# LCD recommendations



## smokes20 (Sep 17, 2007)

My 61" Toshiba big screen (3 color tube) is about ready to be replaced as it is no longer keeping the colors separate; the green line is shifting horribly and it will not keep focus. We purchased it back in 02 so it has had a long useful life.

I am looking to get at least a 46" - 52" LCD 1080. The room has lots of light so a plasma is out. I have a Panny home theater w/wireless rear speakers and an HR20 hooked up to the tv currently. 

I am in the metro dc area so I have many stores I can purchase from including Costco, Sams Club and BJ's. Much appreciate any suggestions since the prices seem to have dropped drastically since xmas time. Thanxs.


----------



## Michael D'Angelo (Oct 21, 2006)

I am moving this to the "HD Display" forum.


----------



## litzdog911 (Jun 23, 2004)

Check out the LCD TV Forums at http://www.avsforum.com


----------



## Grentz (Jan 10, 2007)

I love the Samsung LCDs right now. Excellent picture and features for the price.

The A550 series is the basic 1080p sets (I have a 46" one and it is wonderful, I have compared it to many other TVs and it blows them away). Then there are the A650/A750 series that add a few more features like 120hz. The 650/750 are almost identical in PQ from what people say though, and the 550 is very very close to them as well.


----------



## doctrsnoop (Nov 20, 2007)

I'm personally very fond of the Vizio's. They hold up very well in head-to-head. Seems to me to be 90% the quality at 50% the price.


----------



## dave29 (Feb 18, 2007)

I'm a plasma guy, but IF I were going to look at buying an LCD, it would probably be a Sony XBR.


----------



## carlsbad_bolt_fan (May 18, 2004)

I've got a Samsung 7 series. Best picture ever. If you want to go bigger, they also have a 9 series that measures 55".


----------



## BattleZone (Nov 13, 2007)

smokes20 said:


> My 61" Toshiba big screen (3 color tube) is about ready to be replaced as it is no longer keeping the colors separate; the green line is shifting horribly and it will not keep focus. We purchased it back in 02 so it has had a long useful life.


I'm hoping that was sarcasm; 7 years is hardly a long life.

Here's the results of a PC World survey that might help:










In my experience, this is pretty accurate, except that I've run into more issues with LG TVs than this would indicate, though they seem to be model-specific and not problems with the whole brand.

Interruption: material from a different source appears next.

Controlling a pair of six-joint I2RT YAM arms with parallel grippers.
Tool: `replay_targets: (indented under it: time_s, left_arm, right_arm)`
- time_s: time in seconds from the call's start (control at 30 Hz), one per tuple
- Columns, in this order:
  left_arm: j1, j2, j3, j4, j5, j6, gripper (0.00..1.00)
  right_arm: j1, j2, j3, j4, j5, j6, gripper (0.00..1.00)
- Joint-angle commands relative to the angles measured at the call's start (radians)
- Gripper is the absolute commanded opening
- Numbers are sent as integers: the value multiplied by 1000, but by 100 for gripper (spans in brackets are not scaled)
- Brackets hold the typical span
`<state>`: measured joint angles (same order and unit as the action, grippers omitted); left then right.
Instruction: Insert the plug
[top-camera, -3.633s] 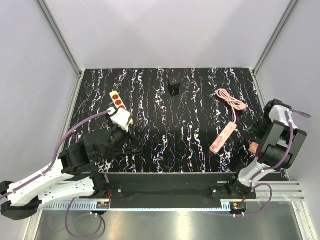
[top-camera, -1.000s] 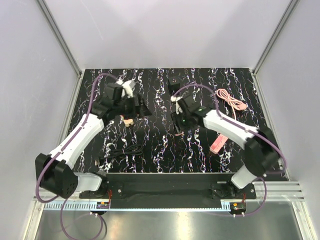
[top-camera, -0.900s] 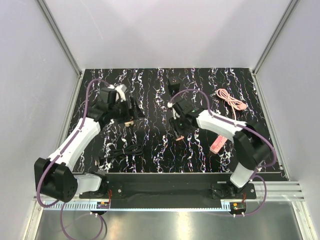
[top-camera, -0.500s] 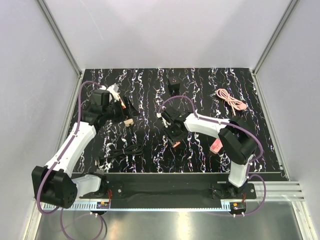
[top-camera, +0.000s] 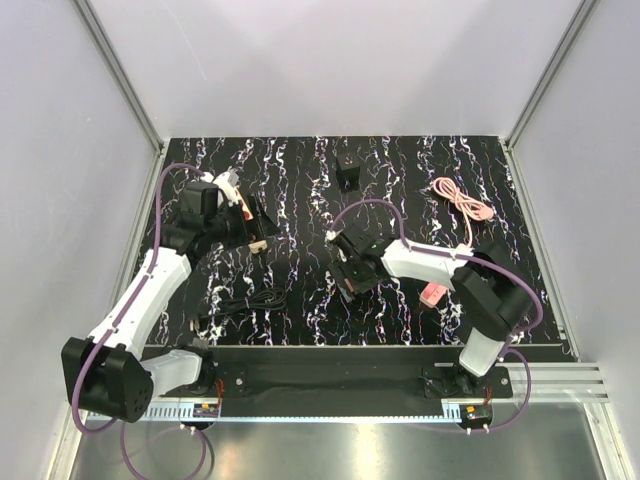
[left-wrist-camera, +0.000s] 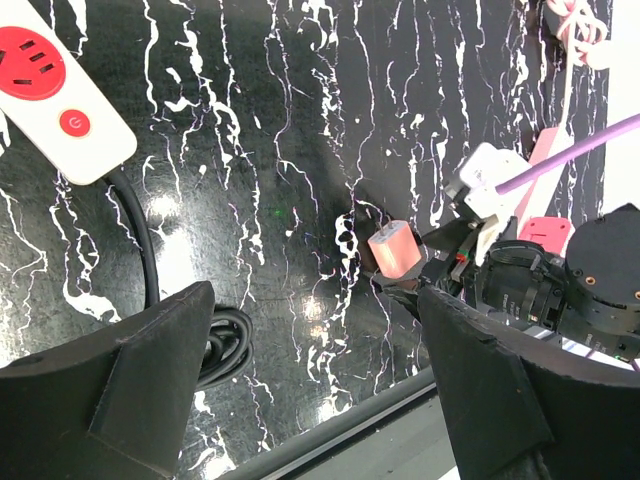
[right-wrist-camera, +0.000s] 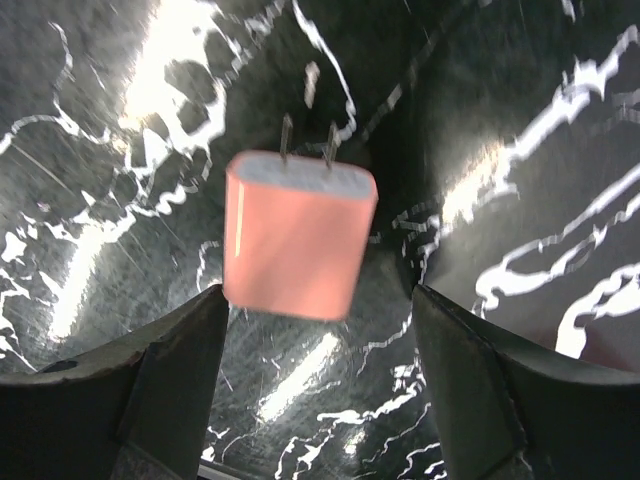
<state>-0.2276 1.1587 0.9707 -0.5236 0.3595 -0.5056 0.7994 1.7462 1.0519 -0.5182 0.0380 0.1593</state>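
Pointing away fr R tool (right-wrist-camera: 315, 300) — plug (right-wrist-camera: 298, 235) prongs | long axis same

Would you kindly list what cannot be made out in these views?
- Pink plug: blurred in the right wrist view, so whether the right gripper touches it is unclear; not discernible near that gripper from above.
- Power strip: cut off at the left wrist view's top-left edge; mostly under the left arm from above.
- Small black object, top view: too small to identify.
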Motion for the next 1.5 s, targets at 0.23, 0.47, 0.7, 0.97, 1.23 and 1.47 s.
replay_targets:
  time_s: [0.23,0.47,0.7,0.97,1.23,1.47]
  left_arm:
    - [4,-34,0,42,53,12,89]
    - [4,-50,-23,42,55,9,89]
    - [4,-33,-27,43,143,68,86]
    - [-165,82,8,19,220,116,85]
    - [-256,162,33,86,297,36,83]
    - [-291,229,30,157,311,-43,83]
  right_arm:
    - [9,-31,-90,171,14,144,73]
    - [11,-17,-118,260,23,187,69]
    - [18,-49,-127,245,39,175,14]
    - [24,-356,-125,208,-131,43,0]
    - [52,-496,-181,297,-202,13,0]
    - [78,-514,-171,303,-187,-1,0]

I can definitely concur with all the issues with Mitsubishi TVs, but Toshibas are also a pain sometimes. As an installer, I'm always happy to run into a Sony. They have always been the most reliable and most straight-forward to deal with, and their remote codes haven't changed in decades.


----------



## sigma1914 (Sep 5, 2006)

Just got a new Samsung a650...it is AMAZING.


----------